*TASK GOAL*: From the data that follows, copy every line with the string "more".

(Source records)
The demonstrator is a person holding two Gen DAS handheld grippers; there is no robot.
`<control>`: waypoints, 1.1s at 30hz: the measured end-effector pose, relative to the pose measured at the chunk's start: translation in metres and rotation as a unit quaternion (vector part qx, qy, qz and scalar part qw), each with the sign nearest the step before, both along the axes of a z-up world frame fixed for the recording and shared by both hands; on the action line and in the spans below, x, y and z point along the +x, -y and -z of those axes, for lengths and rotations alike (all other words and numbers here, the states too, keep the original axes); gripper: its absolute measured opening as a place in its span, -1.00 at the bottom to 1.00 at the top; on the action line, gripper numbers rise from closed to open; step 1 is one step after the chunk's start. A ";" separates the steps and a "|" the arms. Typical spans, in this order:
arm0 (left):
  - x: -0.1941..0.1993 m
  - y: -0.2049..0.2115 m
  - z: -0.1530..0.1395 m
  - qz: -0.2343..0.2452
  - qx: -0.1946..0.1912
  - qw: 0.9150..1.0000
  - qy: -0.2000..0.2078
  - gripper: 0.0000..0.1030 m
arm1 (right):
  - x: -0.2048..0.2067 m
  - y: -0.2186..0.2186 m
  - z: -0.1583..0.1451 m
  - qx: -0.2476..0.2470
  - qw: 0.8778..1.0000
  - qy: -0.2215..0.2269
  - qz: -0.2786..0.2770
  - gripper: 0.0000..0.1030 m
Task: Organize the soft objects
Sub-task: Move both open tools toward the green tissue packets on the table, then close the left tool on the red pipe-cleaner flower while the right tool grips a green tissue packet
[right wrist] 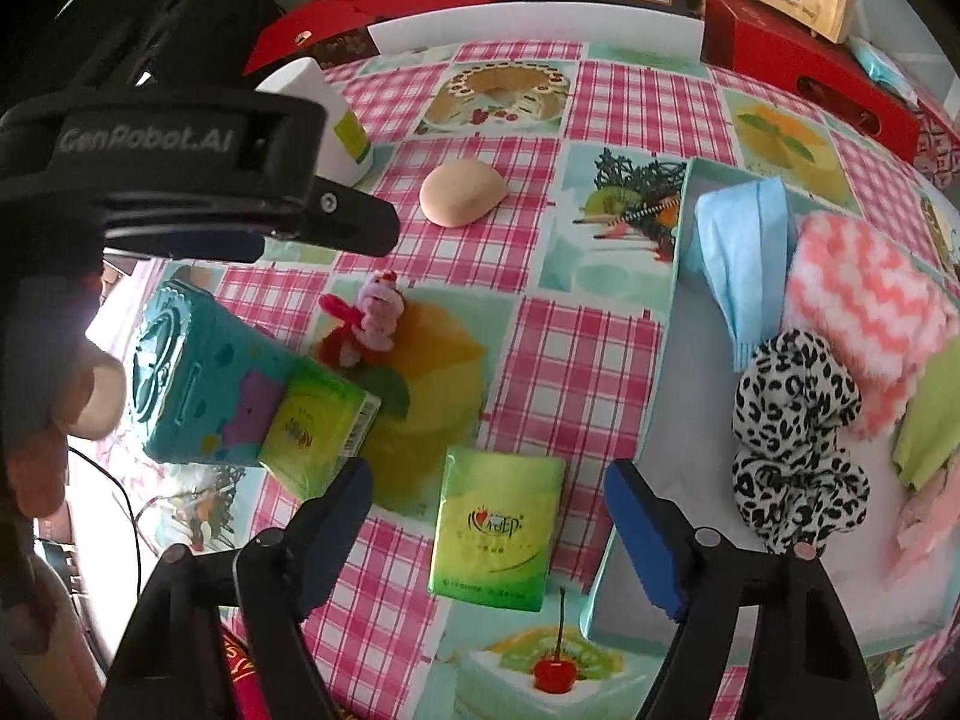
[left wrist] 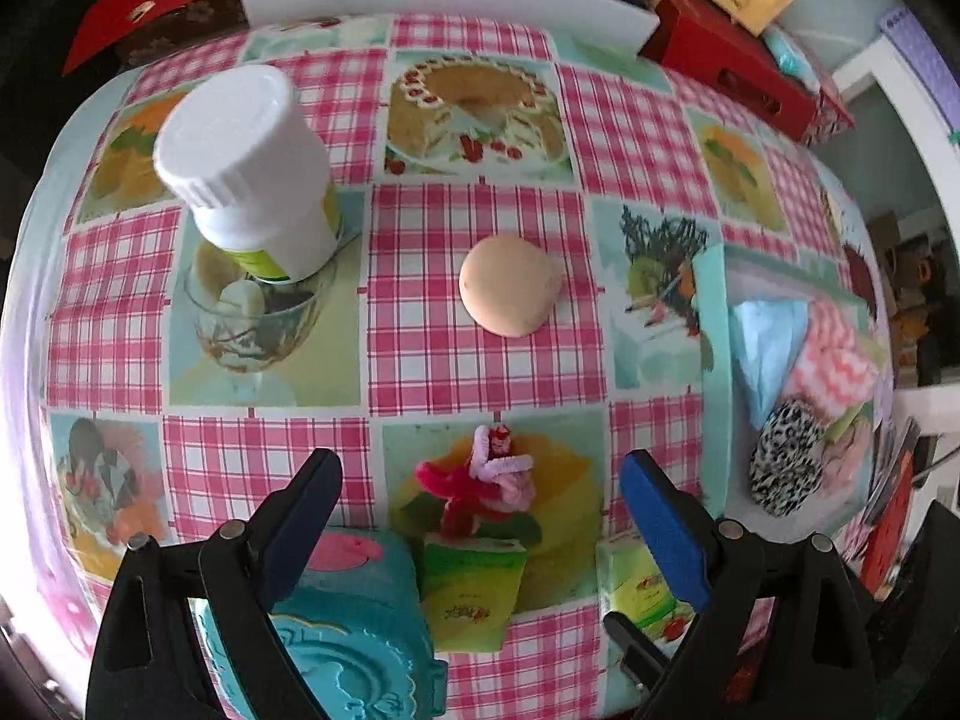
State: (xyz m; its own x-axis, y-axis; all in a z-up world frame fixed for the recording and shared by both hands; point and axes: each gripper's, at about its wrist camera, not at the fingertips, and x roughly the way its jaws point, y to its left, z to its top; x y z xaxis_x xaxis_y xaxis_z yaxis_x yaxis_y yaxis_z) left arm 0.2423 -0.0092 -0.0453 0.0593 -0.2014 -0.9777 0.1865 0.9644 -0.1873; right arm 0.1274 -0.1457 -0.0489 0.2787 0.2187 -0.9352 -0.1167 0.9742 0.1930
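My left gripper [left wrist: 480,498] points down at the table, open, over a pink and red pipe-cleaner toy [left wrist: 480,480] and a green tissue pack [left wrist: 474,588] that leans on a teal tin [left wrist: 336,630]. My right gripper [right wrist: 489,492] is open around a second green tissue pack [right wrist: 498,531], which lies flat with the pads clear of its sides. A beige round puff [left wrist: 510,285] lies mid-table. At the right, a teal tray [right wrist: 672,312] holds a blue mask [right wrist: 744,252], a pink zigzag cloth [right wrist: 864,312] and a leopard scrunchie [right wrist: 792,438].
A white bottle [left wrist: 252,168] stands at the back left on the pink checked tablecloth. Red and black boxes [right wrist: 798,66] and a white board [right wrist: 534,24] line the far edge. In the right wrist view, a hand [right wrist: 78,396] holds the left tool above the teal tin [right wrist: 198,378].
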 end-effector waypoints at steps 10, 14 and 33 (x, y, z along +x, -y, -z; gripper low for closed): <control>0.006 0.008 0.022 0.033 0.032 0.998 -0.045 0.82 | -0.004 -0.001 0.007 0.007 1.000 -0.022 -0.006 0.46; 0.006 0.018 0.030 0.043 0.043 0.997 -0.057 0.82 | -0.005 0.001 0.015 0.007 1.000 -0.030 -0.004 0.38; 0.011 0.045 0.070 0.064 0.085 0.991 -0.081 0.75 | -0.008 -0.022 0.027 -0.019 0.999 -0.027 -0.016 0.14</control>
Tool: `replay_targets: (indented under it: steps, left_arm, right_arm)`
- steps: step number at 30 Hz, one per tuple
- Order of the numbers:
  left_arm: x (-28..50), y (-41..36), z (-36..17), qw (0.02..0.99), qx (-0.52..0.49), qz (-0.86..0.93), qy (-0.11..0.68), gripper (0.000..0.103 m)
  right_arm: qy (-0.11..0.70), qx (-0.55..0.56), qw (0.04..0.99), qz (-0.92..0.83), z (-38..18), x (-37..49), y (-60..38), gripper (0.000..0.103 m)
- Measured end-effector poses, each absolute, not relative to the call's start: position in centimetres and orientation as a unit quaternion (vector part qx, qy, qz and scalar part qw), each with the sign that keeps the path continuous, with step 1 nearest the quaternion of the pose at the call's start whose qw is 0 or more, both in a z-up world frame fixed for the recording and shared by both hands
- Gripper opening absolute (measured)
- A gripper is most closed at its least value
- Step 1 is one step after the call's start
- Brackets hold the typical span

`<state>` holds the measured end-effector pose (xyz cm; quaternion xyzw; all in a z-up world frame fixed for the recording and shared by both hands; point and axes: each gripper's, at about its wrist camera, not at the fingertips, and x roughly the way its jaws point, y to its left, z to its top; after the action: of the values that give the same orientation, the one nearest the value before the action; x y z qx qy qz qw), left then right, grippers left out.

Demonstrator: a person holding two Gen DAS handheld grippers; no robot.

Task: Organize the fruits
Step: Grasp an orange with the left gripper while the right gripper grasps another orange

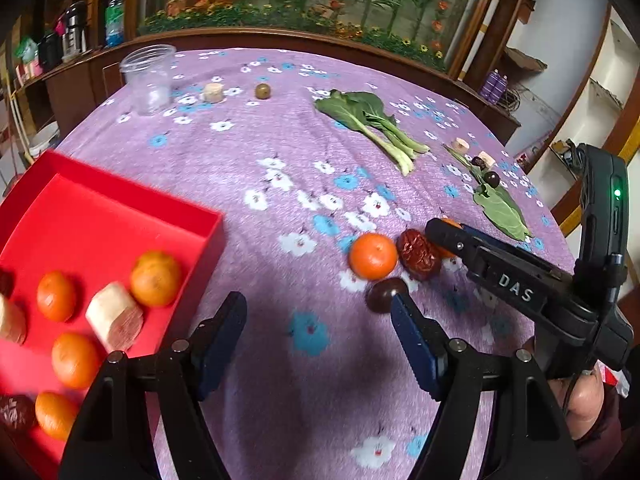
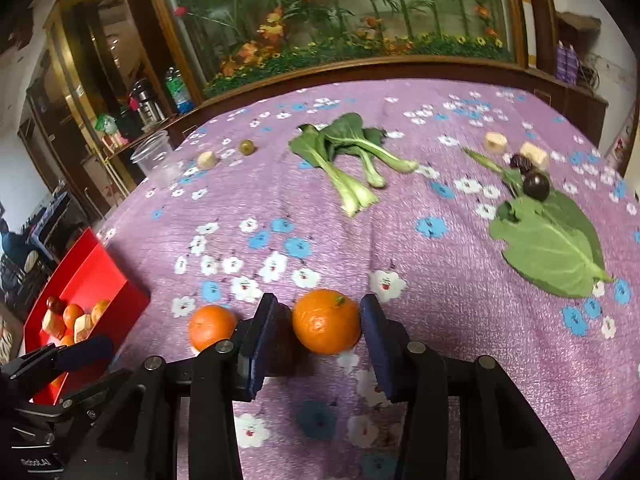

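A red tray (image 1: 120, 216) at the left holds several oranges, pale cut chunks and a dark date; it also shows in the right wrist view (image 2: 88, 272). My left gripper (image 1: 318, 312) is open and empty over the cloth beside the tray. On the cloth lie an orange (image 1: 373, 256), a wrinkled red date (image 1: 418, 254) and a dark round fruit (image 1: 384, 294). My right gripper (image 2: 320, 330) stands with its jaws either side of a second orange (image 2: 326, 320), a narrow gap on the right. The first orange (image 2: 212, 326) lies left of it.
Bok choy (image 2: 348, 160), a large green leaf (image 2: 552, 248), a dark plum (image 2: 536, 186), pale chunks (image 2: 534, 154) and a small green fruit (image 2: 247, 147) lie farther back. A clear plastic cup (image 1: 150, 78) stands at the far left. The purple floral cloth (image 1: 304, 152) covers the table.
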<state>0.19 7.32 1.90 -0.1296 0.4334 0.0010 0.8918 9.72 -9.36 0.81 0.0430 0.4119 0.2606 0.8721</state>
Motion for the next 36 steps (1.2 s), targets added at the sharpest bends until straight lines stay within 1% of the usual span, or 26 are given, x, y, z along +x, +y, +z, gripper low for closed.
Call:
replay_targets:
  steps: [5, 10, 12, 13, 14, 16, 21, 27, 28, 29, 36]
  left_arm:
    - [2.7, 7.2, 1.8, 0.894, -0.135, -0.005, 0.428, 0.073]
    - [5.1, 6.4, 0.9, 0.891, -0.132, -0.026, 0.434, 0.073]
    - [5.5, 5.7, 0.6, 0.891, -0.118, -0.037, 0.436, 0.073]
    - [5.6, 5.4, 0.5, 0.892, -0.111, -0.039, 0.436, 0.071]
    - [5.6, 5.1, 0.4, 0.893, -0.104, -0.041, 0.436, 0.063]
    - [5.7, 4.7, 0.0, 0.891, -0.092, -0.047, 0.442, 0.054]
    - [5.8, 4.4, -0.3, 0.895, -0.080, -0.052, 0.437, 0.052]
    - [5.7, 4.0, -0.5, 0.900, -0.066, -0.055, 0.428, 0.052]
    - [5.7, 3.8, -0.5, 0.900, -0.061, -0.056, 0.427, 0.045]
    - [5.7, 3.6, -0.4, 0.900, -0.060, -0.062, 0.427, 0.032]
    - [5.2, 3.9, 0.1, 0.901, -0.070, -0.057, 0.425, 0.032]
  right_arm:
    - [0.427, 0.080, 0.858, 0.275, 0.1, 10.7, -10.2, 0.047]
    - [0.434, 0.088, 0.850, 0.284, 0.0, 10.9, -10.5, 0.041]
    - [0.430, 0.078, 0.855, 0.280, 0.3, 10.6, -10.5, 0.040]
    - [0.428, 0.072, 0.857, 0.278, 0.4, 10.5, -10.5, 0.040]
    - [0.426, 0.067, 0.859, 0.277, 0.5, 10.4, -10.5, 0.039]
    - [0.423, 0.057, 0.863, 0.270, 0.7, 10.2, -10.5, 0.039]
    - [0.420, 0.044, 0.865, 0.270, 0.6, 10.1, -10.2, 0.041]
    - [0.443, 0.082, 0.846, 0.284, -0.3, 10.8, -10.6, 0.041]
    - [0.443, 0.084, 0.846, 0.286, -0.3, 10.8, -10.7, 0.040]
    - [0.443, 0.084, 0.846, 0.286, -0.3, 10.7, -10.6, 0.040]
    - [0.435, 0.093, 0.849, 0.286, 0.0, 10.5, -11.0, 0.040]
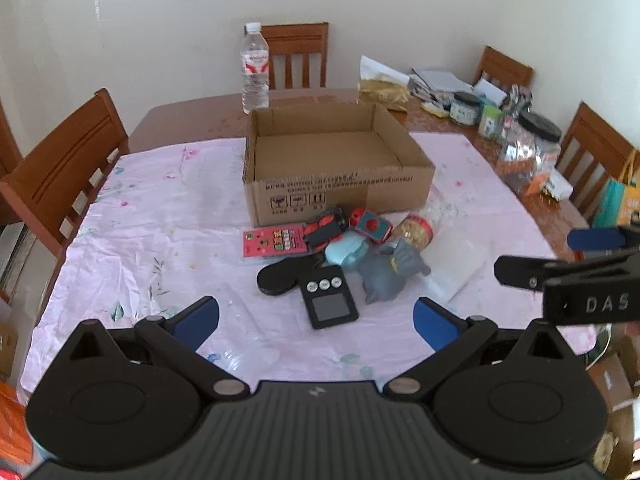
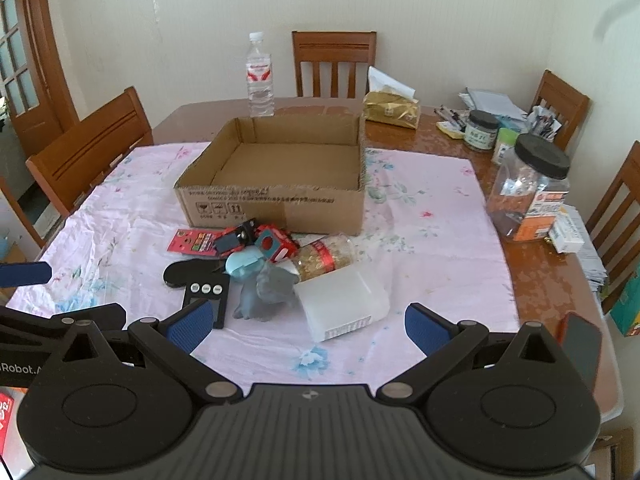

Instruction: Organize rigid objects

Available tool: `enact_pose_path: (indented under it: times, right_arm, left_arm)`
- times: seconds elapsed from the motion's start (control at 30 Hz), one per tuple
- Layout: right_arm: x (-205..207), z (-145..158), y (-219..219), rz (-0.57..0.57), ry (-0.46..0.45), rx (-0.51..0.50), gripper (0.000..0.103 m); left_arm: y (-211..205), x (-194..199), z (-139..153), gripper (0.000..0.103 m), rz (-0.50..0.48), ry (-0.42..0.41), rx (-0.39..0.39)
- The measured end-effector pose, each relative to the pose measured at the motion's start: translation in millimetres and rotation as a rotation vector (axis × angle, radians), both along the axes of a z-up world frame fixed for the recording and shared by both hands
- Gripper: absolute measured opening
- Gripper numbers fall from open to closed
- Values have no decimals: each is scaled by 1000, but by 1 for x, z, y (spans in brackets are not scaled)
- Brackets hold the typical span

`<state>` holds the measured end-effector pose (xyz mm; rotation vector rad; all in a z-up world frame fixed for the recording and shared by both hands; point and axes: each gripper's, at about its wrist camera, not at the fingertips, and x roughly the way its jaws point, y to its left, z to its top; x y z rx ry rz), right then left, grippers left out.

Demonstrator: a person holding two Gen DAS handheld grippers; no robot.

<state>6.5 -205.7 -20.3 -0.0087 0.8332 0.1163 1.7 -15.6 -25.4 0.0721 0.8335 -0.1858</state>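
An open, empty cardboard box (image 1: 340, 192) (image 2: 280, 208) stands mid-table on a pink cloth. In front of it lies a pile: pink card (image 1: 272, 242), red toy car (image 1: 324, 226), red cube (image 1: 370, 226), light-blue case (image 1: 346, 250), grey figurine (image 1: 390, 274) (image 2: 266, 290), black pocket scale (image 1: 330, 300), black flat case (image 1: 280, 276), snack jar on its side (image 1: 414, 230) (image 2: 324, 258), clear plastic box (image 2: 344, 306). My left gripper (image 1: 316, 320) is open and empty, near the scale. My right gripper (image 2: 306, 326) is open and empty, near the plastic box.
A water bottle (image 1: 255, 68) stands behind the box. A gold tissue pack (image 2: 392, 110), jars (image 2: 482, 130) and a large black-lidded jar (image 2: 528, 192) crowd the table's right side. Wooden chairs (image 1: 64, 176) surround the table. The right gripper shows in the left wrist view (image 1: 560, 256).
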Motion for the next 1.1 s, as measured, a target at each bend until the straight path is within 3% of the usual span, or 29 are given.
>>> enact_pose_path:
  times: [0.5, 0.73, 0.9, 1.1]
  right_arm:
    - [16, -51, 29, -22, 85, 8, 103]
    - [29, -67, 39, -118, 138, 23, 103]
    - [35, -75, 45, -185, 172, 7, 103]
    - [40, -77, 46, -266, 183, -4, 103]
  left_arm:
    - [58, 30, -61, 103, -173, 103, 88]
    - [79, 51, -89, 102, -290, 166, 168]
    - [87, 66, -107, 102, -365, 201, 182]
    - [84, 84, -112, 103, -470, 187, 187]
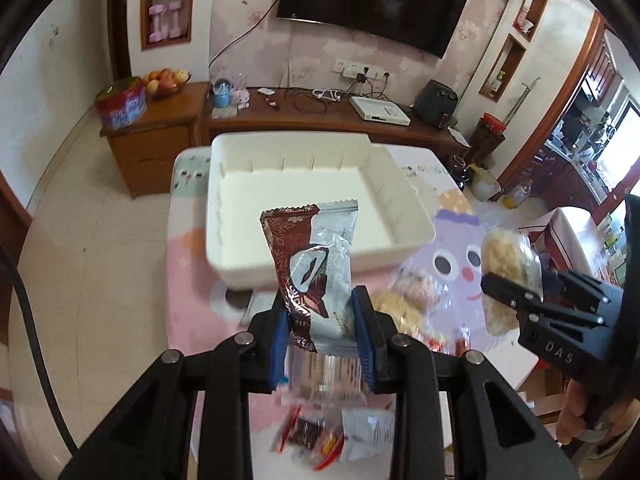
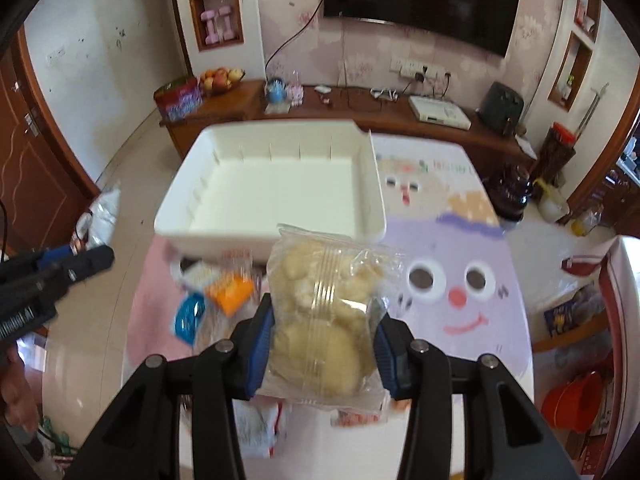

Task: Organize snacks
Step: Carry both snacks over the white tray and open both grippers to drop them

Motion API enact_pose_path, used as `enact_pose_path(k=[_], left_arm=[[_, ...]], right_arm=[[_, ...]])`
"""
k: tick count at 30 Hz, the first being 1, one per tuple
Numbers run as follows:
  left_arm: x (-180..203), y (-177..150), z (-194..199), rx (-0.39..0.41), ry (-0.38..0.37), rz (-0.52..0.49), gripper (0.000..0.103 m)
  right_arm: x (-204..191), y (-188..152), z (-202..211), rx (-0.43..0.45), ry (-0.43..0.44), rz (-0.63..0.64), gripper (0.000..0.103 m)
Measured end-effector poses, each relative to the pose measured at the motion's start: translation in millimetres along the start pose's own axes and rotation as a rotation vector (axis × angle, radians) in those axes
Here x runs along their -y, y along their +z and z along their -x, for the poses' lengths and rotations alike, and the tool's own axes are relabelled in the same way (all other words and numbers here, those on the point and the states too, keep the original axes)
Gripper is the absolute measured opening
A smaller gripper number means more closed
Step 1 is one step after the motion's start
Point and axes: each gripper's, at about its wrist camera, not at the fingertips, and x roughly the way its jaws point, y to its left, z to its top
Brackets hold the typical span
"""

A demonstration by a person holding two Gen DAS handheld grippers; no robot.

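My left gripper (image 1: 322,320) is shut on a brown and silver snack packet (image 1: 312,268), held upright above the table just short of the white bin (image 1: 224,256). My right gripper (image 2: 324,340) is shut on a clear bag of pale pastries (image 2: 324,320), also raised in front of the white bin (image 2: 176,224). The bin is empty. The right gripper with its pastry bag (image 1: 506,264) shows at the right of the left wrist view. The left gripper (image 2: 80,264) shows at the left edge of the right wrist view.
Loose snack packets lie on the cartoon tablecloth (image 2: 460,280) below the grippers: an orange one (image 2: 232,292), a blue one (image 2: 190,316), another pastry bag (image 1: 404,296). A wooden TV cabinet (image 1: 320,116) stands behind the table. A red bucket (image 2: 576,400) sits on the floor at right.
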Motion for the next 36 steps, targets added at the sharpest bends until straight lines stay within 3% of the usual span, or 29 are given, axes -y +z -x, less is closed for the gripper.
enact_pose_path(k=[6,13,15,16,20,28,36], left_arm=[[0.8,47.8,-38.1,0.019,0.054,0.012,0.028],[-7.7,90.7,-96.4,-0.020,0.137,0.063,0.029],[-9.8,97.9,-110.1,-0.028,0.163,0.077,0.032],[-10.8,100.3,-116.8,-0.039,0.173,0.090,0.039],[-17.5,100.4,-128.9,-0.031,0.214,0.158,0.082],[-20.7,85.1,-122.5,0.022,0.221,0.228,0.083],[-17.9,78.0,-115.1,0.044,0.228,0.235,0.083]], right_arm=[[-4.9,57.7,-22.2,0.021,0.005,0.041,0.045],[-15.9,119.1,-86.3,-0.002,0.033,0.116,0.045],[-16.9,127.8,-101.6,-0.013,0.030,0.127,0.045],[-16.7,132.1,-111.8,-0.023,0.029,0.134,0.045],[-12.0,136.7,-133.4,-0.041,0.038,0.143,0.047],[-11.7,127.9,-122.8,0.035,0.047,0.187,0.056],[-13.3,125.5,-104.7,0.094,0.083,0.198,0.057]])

*WRITTEN ANSWER*:
- Measured end-effector poses, each absolute, not relative to the call's start: position in centimetres and orientation as a unit quaternion (vector part qx, qy, qz and scalar part qw), each with the sign that keeps the path continuous, with step 1 nearest the quaternion of the pose at the call's start whose qw is 0 or more, both in a z-up world frame fixed for the recording and shared by both hands
A smaller gripper number means more closed

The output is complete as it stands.